> DIRECTIONS FOR THIS TASK
Please print the records below exactly as they are.

Source data:
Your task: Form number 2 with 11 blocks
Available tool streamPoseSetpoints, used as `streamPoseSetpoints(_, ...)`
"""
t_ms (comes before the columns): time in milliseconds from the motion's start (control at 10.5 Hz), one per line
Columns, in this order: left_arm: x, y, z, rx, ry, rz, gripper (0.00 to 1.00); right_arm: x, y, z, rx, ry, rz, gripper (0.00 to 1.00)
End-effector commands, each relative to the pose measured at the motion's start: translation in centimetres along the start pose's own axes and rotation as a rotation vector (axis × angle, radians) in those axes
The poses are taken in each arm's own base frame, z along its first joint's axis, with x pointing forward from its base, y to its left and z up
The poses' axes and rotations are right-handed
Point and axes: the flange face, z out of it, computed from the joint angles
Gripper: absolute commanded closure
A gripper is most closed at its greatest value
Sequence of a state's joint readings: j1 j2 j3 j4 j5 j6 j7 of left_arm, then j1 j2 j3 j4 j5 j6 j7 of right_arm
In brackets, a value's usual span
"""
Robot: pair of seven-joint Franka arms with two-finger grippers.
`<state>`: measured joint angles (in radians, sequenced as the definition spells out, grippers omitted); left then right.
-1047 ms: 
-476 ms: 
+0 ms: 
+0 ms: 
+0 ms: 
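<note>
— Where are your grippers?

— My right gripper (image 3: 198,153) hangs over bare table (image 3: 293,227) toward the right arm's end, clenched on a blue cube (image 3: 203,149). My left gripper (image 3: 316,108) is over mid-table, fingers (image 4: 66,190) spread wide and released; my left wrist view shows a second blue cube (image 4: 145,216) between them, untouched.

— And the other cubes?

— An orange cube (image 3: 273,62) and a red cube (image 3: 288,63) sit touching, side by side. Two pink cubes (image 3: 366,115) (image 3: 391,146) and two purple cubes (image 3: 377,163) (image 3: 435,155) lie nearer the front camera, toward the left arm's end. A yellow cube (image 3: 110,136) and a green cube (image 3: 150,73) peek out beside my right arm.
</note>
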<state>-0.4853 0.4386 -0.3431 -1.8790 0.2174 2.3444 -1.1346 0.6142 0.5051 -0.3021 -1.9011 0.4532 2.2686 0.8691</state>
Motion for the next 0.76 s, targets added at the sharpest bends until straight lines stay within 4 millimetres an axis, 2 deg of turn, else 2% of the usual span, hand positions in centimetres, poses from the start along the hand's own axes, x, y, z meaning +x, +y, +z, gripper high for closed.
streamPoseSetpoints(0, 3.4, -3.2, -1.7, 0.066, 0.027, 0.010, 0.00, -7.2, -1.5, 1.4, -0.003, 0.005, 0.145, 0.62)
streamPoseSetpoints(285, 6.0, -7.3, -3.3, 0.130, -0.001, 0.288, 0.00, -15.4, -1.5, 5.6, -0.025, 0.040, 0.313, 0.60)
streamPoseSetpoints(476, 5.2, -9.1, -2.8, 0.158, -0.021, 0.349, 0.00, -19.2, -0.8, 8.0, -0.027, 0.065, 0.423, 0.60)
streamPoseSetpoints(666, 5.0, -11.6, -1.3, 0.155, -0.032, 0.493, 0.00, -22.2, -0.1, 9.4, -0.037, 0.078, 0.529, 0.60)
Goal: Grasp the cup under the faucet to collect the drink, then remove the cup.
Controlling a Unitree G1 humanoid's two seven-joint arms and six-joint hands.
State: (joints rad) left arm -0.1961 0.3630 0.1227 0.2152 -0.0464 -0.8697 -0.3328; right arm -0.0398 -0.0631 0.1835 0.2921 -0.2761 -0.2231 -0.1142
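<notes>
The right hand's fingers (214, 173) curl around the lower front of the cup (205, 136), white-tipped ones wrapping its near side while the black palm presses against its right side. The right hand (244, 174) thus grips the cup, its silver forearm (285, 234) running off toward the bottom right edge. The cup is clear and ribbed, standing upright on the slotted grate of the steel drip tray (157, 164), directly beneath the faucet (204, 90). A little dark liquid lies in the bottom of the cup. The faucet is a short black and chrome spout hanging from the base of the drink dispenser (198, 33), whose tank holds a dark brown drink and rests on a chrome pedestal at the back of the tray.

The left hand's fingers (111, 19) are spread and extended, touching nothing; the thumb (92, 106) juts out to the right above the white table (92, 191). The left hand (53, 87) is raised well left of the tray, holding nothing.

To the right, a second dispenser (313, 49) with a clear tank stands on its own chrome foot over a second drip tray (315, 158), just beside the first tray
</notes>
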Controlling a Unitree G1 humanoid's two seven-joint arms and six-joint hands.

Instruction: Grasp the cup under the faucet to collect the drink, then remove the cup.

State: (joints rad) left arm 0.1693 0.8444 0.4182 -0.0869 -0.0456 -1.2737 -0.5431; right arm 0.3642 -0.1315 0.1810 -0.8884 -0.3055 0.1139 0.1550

> SOLVED EXERCISE
Your task: Form number 2 with 11 blocks
Available tool streamPoseSetpoints, used as `streamPoseSetpoints(_, ...)`
"""
t_ms (comes before the columns): time in milliseconds from the motion's start (control at 10.5 Hz), one per line
Columns, in this order: left_arm: x, y, z, rx, ry, rz, gripper (0.00 to 1.00); right_arm: x, y, z, rx, ry, rz, gripper (0.00 to 1.00)
End-effector commands, each relative to the pose measured at the motion's start: translation in centimetres along the start pose's own axes and rotation as a rotation vector (axis × angle, radians) in those axes
The poses are taken in each arm's own base frame, z along its first joint's axis, with x pointing forward from its base, y to its left and z up
The poses' axes and rotations are right-handed
Point and axes: the flange face, z out of it, computed from the joint angles
Gripper: absolute commanded closure
A gripper is most closed at its greatest value
Sequence of a state's joint readings: j1 j2 j3 j4 j5 j6 j7 of left_arm, then j1 j2 j3 j4 j5 j6 j7 of right_arm
In brackets, a value's usual span
"""
Robot: pair of seven-joint Franka arms with two-finger grippers.
`<state>`: measured joint angles (in radians, sequenced as the definition spells out, grippers omitted); left then right.
-1047 ms: 
-476 ms: 
+0 ms: 
+0 ms: 
+0 ms: 
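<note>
— Where are your grippers?

— My right gripper (image 3: 198,153) hangs over bare table (image 3: 293,227) toward the right arm's end, clenched on a blue cube (image 3: 203,149). My left gripper (image 3: 316,108) is over mid-table, fingers (image 4: 66,190) spread wide and released; my left wrist view shows a second blue cube (image 4: 145,216) between them, untouched.

— And the other cubes?

— An orange cube (image 3: 273,62) and a red cube (image 3: 288,63) sit touching, side by side. Two pink cubes (image 3: 366,115) (image 3: 391,146) and two purple cubes (image 3: 377,163) (image 3: 435,155) lie nearer the front camera, toward the left arm's end. A yellow cube (image 3: 110,136) and a green cube (image 3: 150,73) peek out beside my right arm.
</note>
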<state>-0.4853 0.4386 -0.3431 -1.8790 0.2174 2.3444 -1.1346 0.6142 0.5051 -0.3021 -1.9011 0.4532 2.2686 0.8691</state>
Motion for the next 0.76 s, targets added at the sharpest bends until straight lines stay within 4 millimetres an axis, 2 deg of turn, else 2% of the usual span, hand positions in centimetres, poses from the start along the hand's own axes, x, y, z meaning +x, +y, +z, gripper high for closed.
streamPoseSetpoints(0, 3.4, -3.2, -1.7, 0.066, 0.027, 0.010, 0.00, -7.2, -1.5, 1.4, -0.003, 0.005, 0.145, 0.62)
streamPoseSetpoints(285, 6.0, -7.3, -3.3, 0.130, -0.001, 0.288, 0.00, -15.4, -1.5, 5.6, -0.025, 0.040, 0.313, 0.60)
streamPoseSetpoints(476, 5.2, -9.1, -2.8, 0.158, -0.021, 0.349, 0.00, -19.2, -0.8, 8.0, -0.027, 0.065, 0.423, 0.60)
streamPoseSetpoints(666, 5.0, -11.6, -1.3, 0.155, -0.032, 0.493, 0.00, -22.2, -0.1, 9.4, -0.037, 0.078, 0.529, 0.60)
Goal: Grasp the cup under the faucet to collect the drink, then remove the cup.
Controlling a Unitree G1 humanoid's two seven-joint arms and six-joint hands.
State: (joints rad) left arm -0.1961 0.3630 0.1227 0.2152 -0.0464 -0.8697 -0.3328; right arm -0.0398 -0.0631 0.1835 0.2921 -0.2761 -0.2231 -0.1142
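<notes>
The right hand's fingers (214, 173) curl around the lower front of the cup (205, 136), white-tipped ones wrapping its near side while the black palm presses against its right side. The right hand (244, 174) thus grips the cup, its silver forearm (285, 234) running off toward the bottom right edge. The cup is clear and ribbed, standing upright on the slotted grate of the steel drip tray (157, 164), directly beneath the faucet (204, 90). A little dark liquid lies in the bottom of the cup. The faucet is a short black and chrome spout hanging from the base of the drink dispenser (198, 33), whose tank holds a dark brown drink and rests on a chrome pedestal at the back of the tray.

The left hand's fingers (111, 19) are spread and extended, touching nothing; the thumb (92, 106) juts out to the right above the white table (92, 191). The left hand (53, 87) is raised well left of the tray, holding nothing.

To the right, a second dispenser (313, 49) with a clear tank stands on its own chrome foot over a second drip tray (315, 158), just beside the first tray
</notes>
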Controlling a Unitree G1 humanoid's two seven-joint arms and six-joint hands.

Instruction: Grasp the cup under the faucet to collect the drink, then remove the cup.

State: (joints rad) left arm 0.1693 0.8444 0.4182 -0.0869 -0.0456 -1.2737 -0.5431; right arm 0.3642 -0.1315 0.1810 -0.8884 -0.3055 0.1139 0.1550

What the exercise asked for is now done.